[Opening Material provided section]
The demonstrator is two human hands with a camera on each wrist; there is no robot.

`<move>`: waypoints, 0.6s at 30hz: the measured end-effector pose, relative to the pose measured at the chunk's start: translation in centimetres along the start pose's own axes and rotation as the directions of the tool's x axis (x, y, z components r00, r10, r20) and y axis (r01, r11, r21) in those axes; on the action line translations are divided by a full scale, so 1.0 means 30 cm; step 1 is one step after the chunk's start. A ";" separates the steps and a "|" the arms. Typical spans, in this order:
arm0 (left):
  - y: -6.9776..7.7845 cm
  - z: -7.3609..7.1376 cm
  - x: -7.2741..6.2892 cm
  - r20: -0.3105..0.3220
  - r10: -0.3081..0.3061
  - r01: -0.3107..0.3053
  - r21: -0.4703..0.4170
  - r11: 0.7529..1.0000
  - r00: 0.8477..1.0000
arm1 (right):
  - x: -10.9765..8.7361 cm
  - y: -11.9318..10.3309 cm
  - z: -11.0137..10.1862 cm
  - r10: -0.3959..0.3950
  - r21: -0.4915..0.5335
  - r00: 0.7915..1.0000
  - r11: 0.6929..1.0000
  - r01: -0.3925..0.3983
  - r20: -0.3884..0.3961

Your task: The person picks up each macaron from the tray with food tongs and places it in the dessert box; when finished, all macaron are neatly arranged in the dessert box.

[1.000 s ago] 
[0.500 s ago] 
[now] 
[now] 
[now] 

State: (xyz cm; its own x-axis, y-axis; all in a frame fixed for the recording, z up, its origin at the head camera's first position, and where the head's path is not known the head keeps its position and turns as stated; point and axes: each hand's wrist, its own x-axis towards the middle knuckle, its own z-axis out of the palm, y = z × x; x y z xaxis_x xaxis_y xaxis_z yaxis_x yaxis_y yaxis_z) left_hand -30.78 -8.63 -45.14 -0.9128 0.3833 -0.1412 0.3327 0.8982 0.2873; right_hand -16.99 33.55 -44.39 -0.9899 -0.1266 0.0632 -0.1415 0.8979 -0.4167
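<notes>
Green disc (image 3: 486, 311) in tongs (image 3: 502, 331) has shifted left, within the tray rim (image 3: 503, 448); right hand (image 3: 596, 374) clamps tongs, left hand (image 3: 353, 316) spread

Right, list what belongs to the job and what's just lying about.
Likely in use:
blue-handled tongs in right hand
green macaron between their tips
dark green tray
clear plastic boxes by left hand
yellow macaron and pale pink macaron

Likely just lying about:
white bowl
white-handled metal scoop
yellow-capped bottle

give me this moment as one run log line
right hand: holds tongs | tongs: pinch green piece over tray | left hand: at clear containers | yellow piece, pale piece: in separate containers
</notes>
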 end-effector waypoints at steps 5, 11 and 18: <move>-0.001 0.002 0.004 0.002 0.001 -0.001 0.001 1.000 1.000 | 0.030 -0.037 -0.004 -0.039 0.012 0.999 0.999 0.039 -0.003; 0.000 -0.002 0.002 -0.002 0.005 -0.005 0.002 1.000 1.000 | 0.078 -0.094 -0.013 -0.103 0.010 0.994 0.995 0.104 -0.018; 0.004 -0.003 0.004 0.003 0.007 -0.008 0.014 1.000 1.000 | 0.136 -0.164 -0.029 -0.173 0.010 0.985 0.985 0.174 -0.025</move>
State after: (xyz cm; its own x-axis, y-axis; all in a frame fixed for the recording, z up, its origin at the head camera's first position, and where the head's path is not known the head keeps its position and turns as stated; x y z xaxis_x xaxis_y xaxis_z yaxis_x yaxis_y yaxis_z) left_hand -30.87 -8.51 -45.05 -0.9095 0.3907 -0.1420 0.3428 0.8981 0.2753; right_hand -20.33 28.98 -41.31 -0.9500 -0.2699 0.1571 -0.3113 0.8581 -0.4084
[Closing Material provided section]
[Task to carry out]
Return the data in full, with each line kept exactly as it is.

[Answer section]
The demonstrator is two human hands with a camera on each wrist; there is no robot.

`<move>`: waypoints, 0.6s at 30hz: the measured end-effector pose, relative to the pose measured at the chunk's start: translation in centimetres along the start pose's own axes and rotation as the directions of the tool's x axis (x, y, z components r00, r10, r20) and y axis (r01, r11, r21) in those axes; on the action line translations are divided by a full scale, so 1.0 means 30 cm; step 1 is one step after the chunk's start. A ";" separates the steps and a "|" the arms. Typical spans, in this order:
arm0 (left):
  - y: -6.9776..7.7845 cm
  - z: -7.3609..7.1376 cm
  - x: -7.2741..6.2892 cm
  - r20: -0.3105..0.3220
  - r10: -0.3081..0.3061
  - r01: -0.3107..0.3053
  - r21: -0.4703..0.4170
  - r11: 0.7529..1.0000
  - r00: 0.8477..1.0000
arm1 (right):
  - x: -10.9765..8.7361 cm
  - y: -11.9318..10.3309 cm
  - z: -11.0137..10.1862 cm
  - r10: -0.3959..0.3950
  - r21: -0.4915..0.5335
  - r00: 0.7915..1.0000
  - r11: 0.6929..1.0000
  - r01: -0.3925..0.3983
  - r20: -0.3884..0.3961

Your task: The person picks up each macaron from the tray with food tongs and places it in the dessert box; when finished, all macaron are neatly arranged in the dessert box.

[1.000 s ago] 
[0.500 s ago] 
[now] 
[now] 
[now] 

State: (xyz cm; its own x-axis, y-axis; all in a frame fixed for the recording, z up, its origin at the head camera's first position, and where the head's path is not known the head keeps its position and turns as stated; point and axes: each hand's wrist, its own x-axis towards the middle knuckle, its own z-axis out of the palm, y = z × x; x y z xaxis_x xaxis_y xaxis_z yaxis_x yaxis_y yaxis_z) left_hand -30.78 -8.63 -45.14 -0.9128 0.3833 -0.1412 0.3327 0.8982 0.2873; right_hand -16.99 33.55 -44.39 -0.9899 -0.1266 0.0632 -0.1415 0.8979 -0.4167
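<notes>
Green disc (image 3: 486, 311) in tongs (image 3: 502, 331) has shifted left, within the tray rim (image 3: 503, 448); right hand (image 3: 596, 374) clamps tongs, left hand (image 3: 353, 316) spread

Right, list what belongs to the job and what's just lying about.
Likely in use:
blue-handled tongs in right hand
green macaron between their tips
dark green tray
clear plastic boxes by left hand
yellow macaron and pale pink macaron

Likely just lying about:
white bowl
white-handled metal scoop
yellow-capped bottle

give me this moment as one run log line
right hand: holds tongs | tongs: pinch green piece over tray | left hand: at clear containers | yellow piece, pale piece: in separate containers
</notes>
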 end-effector waypoints at steps 5, 11 and 18: <move>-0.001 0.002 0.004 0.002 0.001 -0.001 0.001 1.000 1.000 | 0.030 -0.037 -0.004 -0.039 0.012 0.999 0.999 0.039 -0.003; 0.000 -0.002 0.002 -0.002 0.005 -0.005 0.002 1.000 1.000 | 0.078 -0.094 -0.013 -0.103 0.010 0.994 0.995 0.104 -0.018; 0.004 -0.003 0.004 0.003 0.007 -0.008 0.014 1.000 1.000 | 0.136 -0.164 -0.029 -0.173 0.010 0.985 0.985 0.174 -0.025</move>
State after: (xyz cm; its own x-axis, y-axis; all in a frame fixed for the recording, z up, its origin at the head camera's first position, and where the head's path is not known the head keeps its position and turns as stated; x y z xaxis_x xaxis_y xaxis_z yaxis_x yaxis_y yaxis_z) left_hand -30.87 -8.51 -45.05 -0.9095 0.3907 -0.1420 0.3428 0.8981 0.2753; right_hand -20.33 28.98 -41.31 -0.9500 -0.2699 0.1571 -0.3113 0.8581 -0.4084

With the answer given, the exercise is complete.